DEV.to user karanrajkr just dropped what might be the most useful engineering retrospective I've seen all year—a no-BS account of their first twelve months in the field. Titled 'My First Year of Engineering: What I Built, Won, and Actually Learned,' it's exactly the kind of post that hits different than the usual success story.

Why This Post Stands Out

Let's be real—most career retrospectives fall into two camps: either they're motivational fluff designed to rack up claps, or they're humble-brag disguised as vulnerability. Karanrajkr's piece explicitly rejects both templates. 'This isn't a guide to engineering,' they write in the opening. 'It's a personal reflection.' That distinction matters. The author wanted this kind of honest account when they were starting out and couldn't find one—so they wrote it themselves.

What Actually Gets Covered

Based on the post's scope, we're looking at three distinct pillars: projects shipped (the actual code that got built), competitions or hackathons won (that competitive edge developers often chase), and genuine mistakes—the kind that teach you more than any tutorial ever could. The 'actually learned' part is where this gets interesting. This isn't about celebrating wins; it's about extracting signal from noise.

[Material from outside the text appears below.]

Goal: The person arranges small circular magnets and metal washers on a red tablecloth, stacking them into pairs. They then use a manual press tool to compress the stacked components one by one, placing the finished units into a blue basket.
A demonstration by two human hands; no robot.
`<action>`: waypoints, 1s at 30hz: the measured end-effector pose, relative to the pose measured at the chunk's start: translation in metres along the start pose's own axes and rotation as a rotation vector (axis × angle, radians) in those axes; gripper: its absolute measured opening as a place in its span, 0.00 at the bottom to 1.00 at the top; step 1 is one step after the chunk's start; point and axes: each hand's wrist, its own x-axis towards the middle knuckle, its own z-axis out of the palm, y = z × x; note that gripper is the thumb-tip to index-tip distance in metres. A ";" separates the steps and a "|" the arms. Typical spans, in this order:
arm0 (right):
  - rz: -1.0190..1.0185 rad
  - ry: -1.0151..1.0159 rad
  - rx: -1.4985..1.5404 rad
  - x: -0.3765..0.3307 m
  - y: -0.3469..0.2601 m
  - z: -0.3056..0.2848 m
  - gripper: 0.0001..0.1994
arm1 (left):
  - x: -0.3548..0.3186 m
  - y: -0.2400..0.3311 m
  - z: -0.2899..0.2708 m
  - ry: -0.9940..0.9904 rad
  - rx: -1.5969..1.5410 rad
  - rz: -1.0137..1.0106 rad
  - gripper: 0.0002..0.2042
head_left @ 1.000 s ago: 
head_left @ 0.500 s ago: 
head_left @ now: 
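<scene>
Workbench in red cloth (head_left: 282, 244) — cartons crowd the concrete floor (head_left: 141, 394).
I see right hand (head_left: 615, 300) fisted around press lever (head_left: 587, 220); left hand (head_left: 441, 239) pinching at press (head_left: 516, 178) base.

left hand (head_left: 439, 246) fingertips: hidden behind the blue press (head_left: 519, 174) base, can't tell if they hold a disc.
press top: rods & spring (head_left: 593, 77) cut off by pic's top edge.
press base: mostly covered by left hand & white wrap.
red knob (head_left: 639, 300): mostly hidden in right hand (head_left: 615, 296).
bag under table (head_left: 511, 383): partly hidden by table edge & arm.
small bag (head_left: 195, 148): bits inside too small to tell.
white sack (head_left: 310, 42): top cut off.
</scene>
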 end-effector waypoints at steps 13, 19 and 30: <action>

The Value of First-Year Retrospectives

Here's the thing about junior devs reading tutorials versus hearing from someone who just walked the path: tutorials teach you syntax and patterns, but retrospectives teach you how to survive. Karanrajkr's post fills that gap for developers still in their formative months—people who need to know what actually trips people up, not what's in the documentation.

Key Takeaways

  • Building projects is table stakes; shipping them teaches you lessons nothing else can
  • Winning competitions matters less than what you extract from the process
  • Mistakes made early become the foundation of engineering judgment later
  • The gap between classroom knowledge and production reality is where most growth happens

The Bottom Line

We need more engineers willing to publish honest accounts of their first year. Not polished portfolios, not success metrics—raw retrospectives that acknowledge the chaos. Karanrajkr's piece does exactly that, and for anyone currently grinding through their own first twelve months in industry, that's worth more than another 'how I got my FAANG offer' post.